Passou despercebido o aniversário, no dia 21 de fevereiro, dos vinte anos da moratória unilateral da dívida externa. Naquele fatídico dia de 1987, o presidente Sarney, mal aconselhado, anunciou a medida em rede nacional de rádio e TV.
Foi um desastre. Vi de perto a deterioração da imagem e do crédito do Brasil nas principais praças comerciais e financeiros do mundo. Na época, eu era diretor do European Brazilian Bank - Eurobraz, em Londres, no qual representava o Banco do Brasil, um de seus fundadores. O Eurobraz era um dos principais credores do País.
Em 1988, estudo do Banco Central, com base nas informações então disponíveis, estimou as grandes perdas de linhas de crédito e de investimentos diretos. Era impossível calcular os negócios desfeitos ou suspensos com a confrontação e os efeitos negativos que se prolongariam no tempo.
Imediatamente após a moratória, o Citibank, o maior credor, fez uma provisão de US$ 3 bilhões para possíveis perdas. Outros bancos reforçaram suas provisões. Acelerou-se a venda de créditos com desconto, o que muito expandiu o respectivo mercado secundário.
Assim, o ato impensado, do qual o presidente Sarney se arrependeria, contribuiu para acelerar a busca de saídas para a crise da dívida externa. Os países devedores se beneficiaram da atitude brasileira, mas nós só perdemos. Fomos o último a sair da situação.
Sabia-se àquela época - mais de quatro anos depois da moratória mexicana, que detonou a crise, e de mal sucedidas tentativas de solução via reescalonamentos e novos créditos - que a saída seria a redução da dívida, que superava a capacidade de pagamento dos devedores. Era preciso eliminar o 'debt overhang' (excesso), cancelando-se parte do crédito e garantindo-se o recebimento do restante, inclusive os juros.
O Ministério da Fazenda entendeu mal esses sinais. Em setembro de 1987 apresentou proposta oficial de redução de 50% da dívida sem garantias para o remanescente. Como disse Mário Henrique Simonsen, era o mesmo que trocar uma promissória verde por outra amarela. A proposta fracassou.
Com novas provisões e maiores descontos no mercado secundário, a saída apareceu. O Plano Brady, de março de 1989, engajou o governo americano na solução. Os bancos concederiam desconto de 35%. Os devedores comprariam títulos do Tesouro dos EUA (zero cupon bonds de 30 anos) e os dariam em garantia. No vencimento, o valor desses títulos seria o mesmo do principal da dívida. Adicionalmente, depositariam o equivalente aos juros de certo período. Imagina-se por aqui, equivocadamente, que o plano ter-se-ia inspirado naquela fracassada proposta brasileira.
A moratória de uma dívida decorre da incapacidade de pagar ou da falta de vontade de pagar.

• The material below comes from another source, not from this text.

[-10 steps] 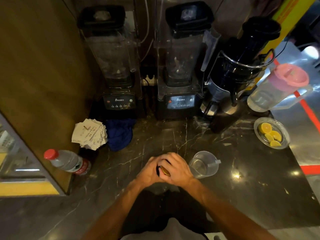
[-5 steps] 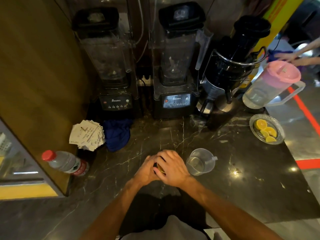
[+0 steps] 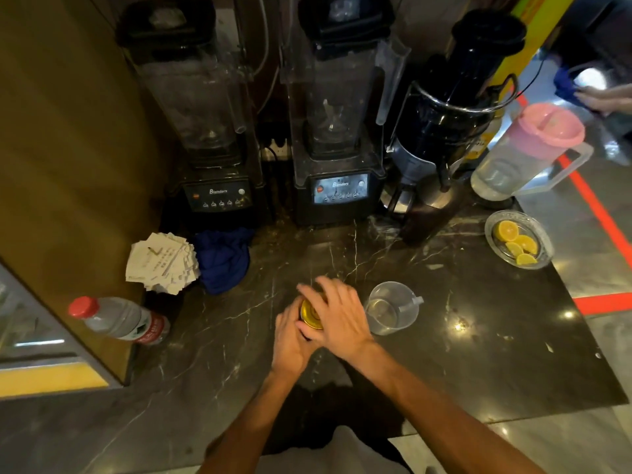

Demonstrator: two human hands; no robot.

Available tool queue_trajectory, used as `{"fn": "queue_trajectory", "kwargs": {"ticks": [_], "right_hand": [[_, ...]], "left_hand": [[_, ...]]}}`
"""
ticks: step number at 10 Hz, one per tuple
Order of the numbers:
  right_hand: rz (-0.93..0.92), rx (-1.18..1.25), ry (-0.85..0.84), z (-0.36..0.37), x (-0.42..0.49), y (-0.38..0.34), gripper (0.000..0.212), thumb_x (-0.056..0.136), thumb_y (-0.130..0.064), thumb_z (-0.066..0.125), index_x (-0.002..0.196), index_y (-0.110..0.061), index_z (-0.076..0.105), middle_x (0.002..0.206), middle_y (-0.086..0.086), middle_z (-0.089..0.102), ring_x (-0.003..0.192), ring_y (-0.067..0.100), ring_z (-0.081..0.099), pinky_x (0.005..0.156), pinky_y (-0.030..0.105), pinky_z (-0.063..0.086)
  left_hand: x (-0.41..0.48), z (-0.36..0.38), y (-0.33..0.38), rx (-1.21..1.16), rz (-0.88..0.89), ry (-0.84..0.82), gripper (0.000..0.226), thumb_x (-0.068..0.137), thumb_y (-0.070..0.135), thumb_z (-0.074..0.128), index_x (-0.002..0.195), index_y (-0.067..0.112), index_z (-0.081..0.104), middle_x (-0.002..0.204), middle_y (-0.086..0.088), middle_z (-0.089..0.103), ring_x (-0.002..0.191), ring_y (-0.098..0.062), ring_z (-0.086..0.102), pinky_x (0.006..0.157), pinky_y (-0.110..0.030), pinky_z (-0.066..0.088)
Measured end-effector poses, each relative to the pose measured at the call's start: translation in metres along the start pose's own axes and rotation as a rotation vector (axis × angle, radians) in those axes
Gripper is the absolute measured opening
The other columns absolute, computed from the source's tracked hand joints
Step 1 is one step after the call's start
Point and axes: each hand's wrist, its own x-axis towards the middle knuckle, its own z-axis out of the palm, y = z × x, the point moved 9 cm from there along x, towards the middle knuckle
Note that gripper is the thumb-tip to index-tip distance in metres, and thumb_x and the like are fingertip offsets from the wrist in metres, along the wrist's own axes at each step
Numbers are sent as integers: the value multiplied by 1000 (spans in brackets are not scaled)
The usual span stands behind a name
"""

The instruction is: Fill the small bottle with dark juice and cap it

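Observation:
A small bottle stands on the dark marble counter (image 3: 478, 354) in front of me, almost wholly hidden by my hands; only its gold cap (image 3: 310, 315) shows. My left hand (image 3: 290, 340) wraps the bottle's body from the left. My right hand (image 3: 337, 316) lies over the cap from the right, its fingers spread across and past the top. A clear, empty measuring cup (image 3: 391, 307) with a small handle stands just right of my hands.
Two black blenders (image 3: 219, 138) (image 3: 338, 131) and a dark juicer (image 3: 455, 107) line the back. A pink-lidded jug (image 3: 526, 155) and a glass dish of orange slices (image 3: 518, 239) sit at right. At left: a blue cloth (image 3: 224, 258), paper slips (image 3: 162, 263), a red-capped water bottle (image 3: 118, 319). Another person's hand (image 3: 605, 97) far right.
My right hand has turned over the cap and its fingers have spread out, so more of the gold cap shows. My left hand keeps its grip.

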Motion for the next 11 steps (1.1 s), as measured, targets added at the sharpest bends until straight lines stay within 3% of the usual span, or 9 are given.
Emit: {"fn": "queue_trajectory", "kwargs": {"ticks": [1, 2, 3, 4, 5, 6, 8, 10, 11], "right_hand": [[378, 105, -39, 1, -24, 11, 83, 79, -59, 68, 145, -18, 39, 132, 11, 43, 112, 24, 44, 90, 36, 45], [471, 332, -166, 16, -28, 8, 81, 86, -48, 67, 152, -25, 25, 142, 5, 30, 124, 22, 31, 102, 32, 39], [234, 379, -306, 16, -12, 6, 73, 91, -33, 67, 152, -34, 27, 152, 0, 27, 135, 23, 23, 113, 43, 32], [10, 523, -610, 24, -7, 5, 79, 90, -2, 62, 150, -43, 29, 162, -13, 6, 148, 15, 1, 120, 44, 15], [-60, 462, -681, 27, -9, 6, 91, 88, 0, 61, 152, -47, 16, 162, -19, -13, 147, 9, -18, 116, 44, 3], [121, 445, -492, 26, -14, 13, 93, 90, -34, 69, 154, -40, 2, 163, -7, -5, 149, 21, -4, 117, 50, 18], [129, 430, -364, 15, -17, 14, 81, 93, -39, 63, 156, -28, 13, 157, 2, 22, 142, 21, 22, 114, 42, 33], [58, 515, -432, 4, -20, 18, 81, 95, -50, 55, 157, -28, 8, 164, 0, 9, 149, 20, 8, 118, 44, 24], [43, 550, -366, -20, -16, 32, 78, 96, -59, 47, 157, -31, 7, 165, -8, 3, 149, 9, -2, 121, 37, 13]], "left_hand": [[-20, 3, 1, -68, -165, 119, 88, 88, 31, 76, 156, 12, 24, 156, -6, 36, 137, -21, 35, 112, -31, 26], [-39, 19, 10, -129, -234, 82, 96, 90, 36, 73, 159, 16, 9, 164, -1, 13, 148, -18, 18, 117, -27, 18], [-53, 24, 13, -318, -247, 46, 91, 82, 10, 82, 150, 7, 21, 154, -18, 30, 138, -29, 43, 113, -36, 43], [-48, 10, 4, -301, -253, 35, 94, 77, 10, 85, 146, 11, 21, 149, -16, 32, 133, -24, 46, 111, -40, 46], [-27, -4, 3, -191, -175, -50, 104, 81, 21, 83, 157, 17, 13, 160, -6, 22, 148, -19, 26, 121, -39, 28], [-12, -4, 10, -197, -56, -148, 88, 83, 17, 81, 153, 22, 28, 154, -4, 40, 143, -15, 40, 118, -37, 37], [-11, -3, -3, -123, -97, -76, 76, 84, 11, 78, 146, 26, 36, 143, -3, 53, 128, -10, 53, 109, -38, 47], [-3, 0, 8, 33, -112, -378, 97, 85, 18, 77, 157, 20, 13, 161, -8, 28, 149, -26, 29, 122, -50, 27], [5, -32, 12, 142, -136, -305, 105, 87, 13, 70, 159, 20, -6, 168, -9, 6, 155, -27, 10, 125, -49, 16]]}}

No primeiro caso, presume-se a boa fé do devedor. Aqui se aplica a Teoria da Imprevisão, a qual trata de situações extraordinárias que impedem uma das partes de cumprir o contrato. A cobrança judicial é recurso de última instância. No segundo caso, como na moratória de 1987, o devedor viola unilateralmente o contrato e perde credibilidade.

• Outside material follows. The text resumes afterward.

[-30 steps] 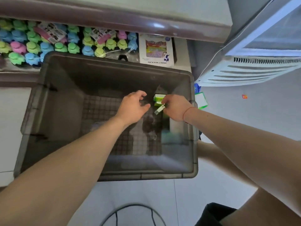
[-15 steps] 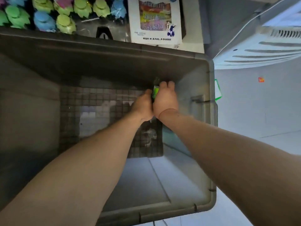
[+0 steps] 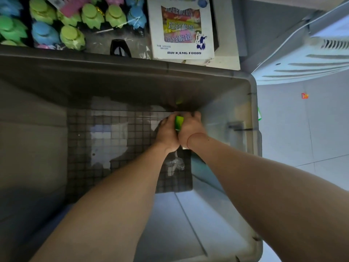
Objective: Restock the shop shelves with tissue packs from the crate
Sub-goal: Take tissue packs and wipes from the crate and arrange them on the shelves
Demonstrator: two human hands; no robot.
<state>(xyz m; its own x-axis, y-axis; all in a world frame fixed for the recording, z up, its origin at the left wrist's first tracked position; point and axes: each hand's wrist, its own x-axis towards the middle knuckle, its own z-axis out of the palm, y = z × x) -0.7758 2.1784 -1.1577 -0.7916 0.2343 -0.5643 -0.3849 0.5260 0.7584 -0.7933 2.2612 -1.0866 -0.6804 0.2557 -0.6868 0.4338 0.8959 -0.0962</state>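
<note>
Both arms reach down into the grey crate [image 3: 254, 114], and the hands meet at the two o'clock corner of its gridded floor. A green tissue pack [image 3: 179, 122] stands on edge there, squeezed between the two hands, with only its top strip showing. The left hand [image 3: 167, 134] curls its fingers down over the pack's nine o'clock side. The right hand [image 3: 191, 129] wraps its fingers over the three o'clock side, knuckles up, close to the crate's right wall. The heels of the hands touch each other. A crumpled clear wrapper [image 3: 176, 164] lies on the grid at six o'clock from the hands.

Beyond the crate's far rim, at twelve o'clock, a shelf [image 3: 229, 35] carries a white box [image 3: 182, 27] printed with a cow. Green, blue and pink plastic items [image 3: 71, 36] crowd the shelf at ten o'clock.
</note>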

Em ambos os casos, os bancos se preparam para cancelar a totalidade de seus créditos ou para negociar redução de valores, ampliação de prazos e redução de juros. São obrigados a seguir regras de provisões para devedores duvidosos, contra as quais lançam as perdas.
O Brasil já esteve várias vezes sem condições de honrar o pagamento da dívida externa. Somente em dois momentos - em 1937 e 1987 - recorreu à moratória unilateral. Nos demais, dialogou de forma sensata, conduziu duras negociações com os credores e chegou a acordos para refazer os termos dos contratos.
Os idealizadores da moratória de 1987 condenaram publicamente a cláusula de 'pre-judgement attachment', pela qual um juiz da Corte de Nova York poderia congelar ativos financeiros brasileiros para ocorrer ao pagamento de nossos compromissos. Criou-se um fato político que prolongaria desnecessariamente as negociações posteriores. Tínhamos que recusar uma cláusula usual e aceita até pela União Soviética. Ao confundir violação à soberania com assunção de obrigação de praxe no mercado de crédito, o Brasil passava a impressão de que pretendia descumprir novamente o contrato.
A moratória brasileira de 1987 ainda não foi avaliada em todas as suas danosas conseqüências.